Hipertireoidismo e hipotireoidismo também podem causar aborto espontâneo, assim como a presença de corpos anti-tireoidianos. É preciso tratar as doenças na tireoide com o médico do plano de saúde. Medicamentos como corticoides podem ser usados, mas precisam de orientação médica.

Algumas doenças sexualmente transmissíveis (DSTs) também podem causar a interrupção involuntária da gravidez. As principais são clamídia, sífilis, brucelose, micoplasma e gonococos.

Se o pai tiver alguma doença autoimune, o corpo da mulher pode atacar o embrião como corpo estranho. Isso pode ocorrer ainda que pai e mãe tenham boa saúde e exames normais. Há vacinas específicas e individualizadas que devem ser tomadas em série para preparar o organismo para uma próxima gravidez.

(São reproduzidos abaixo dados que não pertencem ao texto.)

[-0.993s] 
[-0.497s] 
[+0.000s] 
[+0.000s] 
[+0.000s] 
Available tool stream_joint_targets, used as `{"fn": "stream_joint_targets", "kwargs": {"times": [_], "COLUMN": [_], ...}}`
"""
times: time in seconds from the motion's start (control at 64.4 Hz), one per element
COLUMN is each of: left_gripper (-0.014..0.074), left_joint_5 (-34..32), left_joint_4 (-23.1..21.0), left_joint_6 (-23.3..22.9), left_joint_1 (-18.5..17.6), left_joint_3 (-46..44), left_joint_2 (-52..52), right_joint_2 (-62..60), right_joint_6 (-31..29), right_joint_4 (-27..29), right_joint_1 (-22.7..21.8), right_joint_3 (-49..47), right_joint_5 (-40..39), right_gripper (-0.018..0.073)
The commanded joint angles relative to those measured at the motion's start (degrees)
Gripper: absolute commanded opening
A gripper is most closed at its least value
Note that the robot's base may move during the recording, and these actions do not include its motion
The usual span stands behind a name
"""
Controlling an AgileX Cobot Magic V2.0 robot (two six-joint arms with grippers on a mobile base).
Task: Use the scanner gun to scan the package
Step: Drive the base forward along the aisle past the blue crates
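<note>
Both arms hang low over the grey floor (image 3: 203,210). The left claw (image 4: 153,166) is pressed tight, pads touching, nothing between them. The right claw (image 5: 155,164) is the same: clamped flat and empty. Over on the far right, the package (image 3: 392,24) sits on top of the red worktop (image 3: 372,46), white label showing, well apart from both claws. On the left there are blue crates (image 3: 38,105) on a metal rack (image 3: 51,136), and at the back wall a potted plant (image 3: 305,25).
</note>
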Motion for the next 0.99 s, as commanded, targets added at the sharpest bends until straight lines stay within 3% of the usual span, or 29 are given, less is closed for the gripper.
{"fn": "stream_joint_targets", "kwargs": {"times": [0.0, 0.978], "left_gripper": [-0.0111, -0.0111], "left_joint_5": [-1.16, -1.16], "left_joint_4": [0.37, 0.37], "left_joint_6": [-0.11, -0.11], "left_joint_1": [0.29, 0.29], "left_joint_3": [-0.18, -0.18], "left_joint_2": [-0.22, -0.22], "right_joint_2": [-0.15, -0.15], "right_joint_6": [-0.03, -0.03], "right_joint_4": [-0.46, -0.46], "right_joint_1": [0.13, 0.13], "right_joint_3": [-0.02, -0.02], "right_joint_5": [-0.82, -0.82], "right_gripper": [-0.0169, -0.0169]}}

Outros problemas e sintomas do aborto espontâneo

Outros problemas que aumentam o risco de aborto espontâneo são tabagismo e álcool em excesso, uso de drogas em geral, consumo excessivo de cafeína durante a gestação; medicamentos tomados sem orientação médica; baixo peso ou obesidade; diabetes não controlada; infecções e trombofilias.

Os principais sintomas do aborto espontâneo são sangramento vaginal, geralmente, mas não necessariamente, acompanhado por fortes dores abdominais e contrações uterinas.

No entanto, ele pode ocorrer apenas com uma secreção, indicativa do rompimento da bolsa, ou sem sangramento ou dor. Apenas os exames do pré-natal pode indicar se o embrião continua se desenvolvendo perfeitamente ou não.

Qualquer sintoma deve gerar uma consulta imediata ao seu ginecologista do plano de saúde. Caso o aborto espontâneo tenha ocorrido mas ainda restar qualquer material sólido, será preciso fazer a retirada mecânica do feto ou placenta através de curetagem.

Como o plano de saúde pode ajudar

Manter seu plano de saúde em dia é uma grande ajuda nessas horas. O ideal é se preparar antes da gestação com consultas regulares ao ginecologista e seguir o calendário do pré-natal ao descobrir a gravidez.

Se houver a ocorrência de um aborto espontâneo o médico deve ser imediatamente avisado. Na maior parte das vezes é possível engravidar novamente, após um período recomendado de 3 a 6 meses de espera.

Quem tem plano de saúde também pode contar com sessões de psicoterapia ilimitadas, caso haja trauma psicológico no ocorrido.